For this purpose, each business must prepare a concept that serves to identify, assess and avert hazards and provide the competent authority with evidence. The documents are to be kept up to date and stored (Art. 5 (4) of Regulation (EC) No. 852/2004. In doing so, the competent authority shall take into account the type and size of the food business.

The concept shall comply with the following principles:

  • Analysis of hazards in production and work processes.
  • Determination of the critical control points (CCP) in the process stage(s) at which control is necessary to prevent, eliminate or reduce the hazard(s) to an acceptable level
  • Establish limits for the critical control points
  • Establish and implement effective monitoring measures for the critical control points
  • Establish corrective actions in the event that monitoring indicates that a critical control point is not under control
  • Reviewing the hazard analysis, critical points, and safeguards at regular intervals
  • Require documentation of the approach, appropriate to the nature and size of the food business.

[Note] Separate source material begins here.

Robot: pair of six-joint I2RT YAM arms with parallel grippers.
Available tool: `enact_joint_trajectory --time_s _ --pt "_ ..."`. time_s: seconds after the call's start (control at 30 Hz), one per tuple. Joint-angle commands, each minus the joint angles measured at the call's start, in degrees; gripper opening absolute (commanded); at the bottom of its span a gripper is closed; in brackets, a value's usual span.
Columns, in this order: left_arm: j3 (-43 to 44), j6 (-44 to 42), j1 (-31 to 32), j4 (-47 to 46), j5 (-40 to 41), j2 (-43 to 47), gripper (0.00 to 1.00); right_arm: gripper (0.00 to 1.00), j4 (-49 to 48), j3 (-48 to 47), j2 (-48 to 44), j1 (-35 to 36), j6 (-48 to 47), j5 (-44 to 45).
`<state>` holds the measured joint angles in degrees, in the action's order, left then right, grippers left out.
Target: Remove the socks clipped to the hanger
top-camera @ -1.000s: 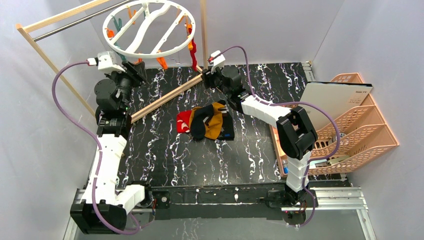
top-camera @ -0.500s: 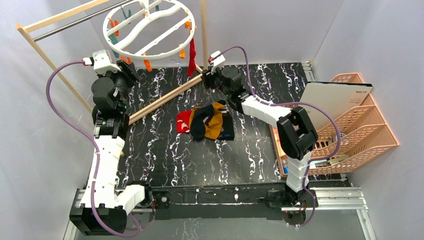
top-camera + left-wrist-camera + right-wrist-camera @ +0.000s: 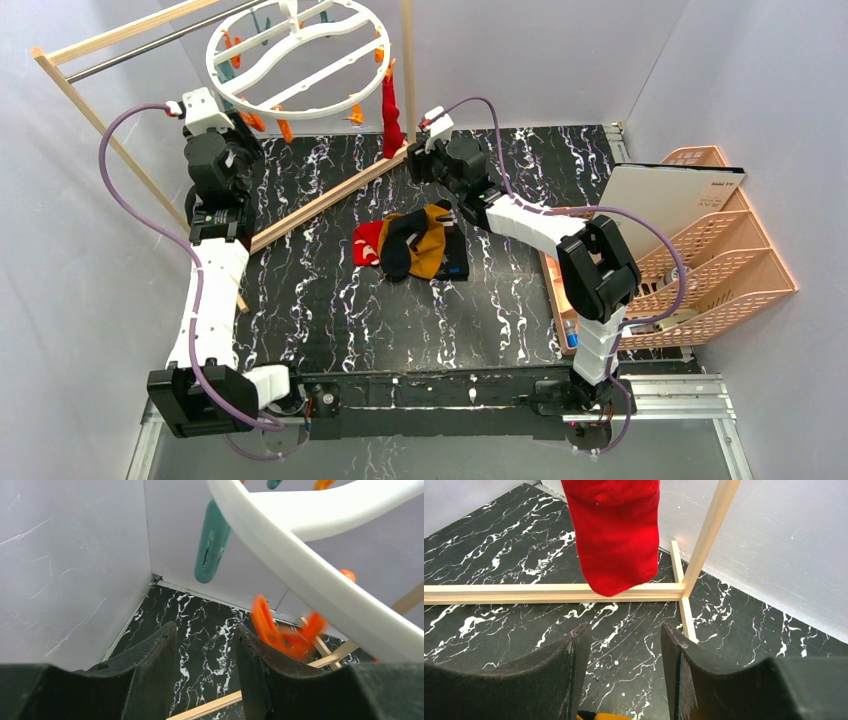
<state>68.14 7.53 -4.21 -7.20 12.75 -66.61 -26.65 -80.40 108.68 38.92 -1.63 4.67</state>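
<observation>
One red sock (image 3: 391, 108) hangs from the hanger (image 3: 297, 58); other socks (image 3: 410, 243) lie heaped on the table (image 3: 330, 300).
Top view: it dangles at the hanger's 3 o'clock, the others mid-table. Left wrist: left gripper (image 3: 202, 645) spread, empty, teal clip (image 3: 212, 542) at 12 o'clock. Right wrist: right gripper (image 3: 621, 637) spread, empty, sock's rounded toe at 12 o'clock.

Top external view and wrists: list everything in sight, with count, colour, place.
hanger: one, white, back left, raised
clips: several, orange and teal, on hanger
hanging sock: one, red, hanger's right side
loose socks: pile, red, black, mustard, table centre
rack: one, wood, back left
file tray: one, peach, right edge
table: one, black marbled
left pincer: open, empty, under hanger
right pincer: open, empty, under hanging sock
</observation>
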Motion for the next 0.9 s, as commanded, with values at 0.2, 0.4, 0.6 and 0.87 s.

In this framework, the principles of the HACCP(Hazard Analysisand Critical Control Point) concept represent a way to carry out preventive health protection. According to the HACCP concept, possible health hazards and the probability of their occurrence must first be determined (Hazard Analysis). Then, on the basis of the results obtained, measures must be defined to avoid or reduce the hazards to human health (Critical Control Point).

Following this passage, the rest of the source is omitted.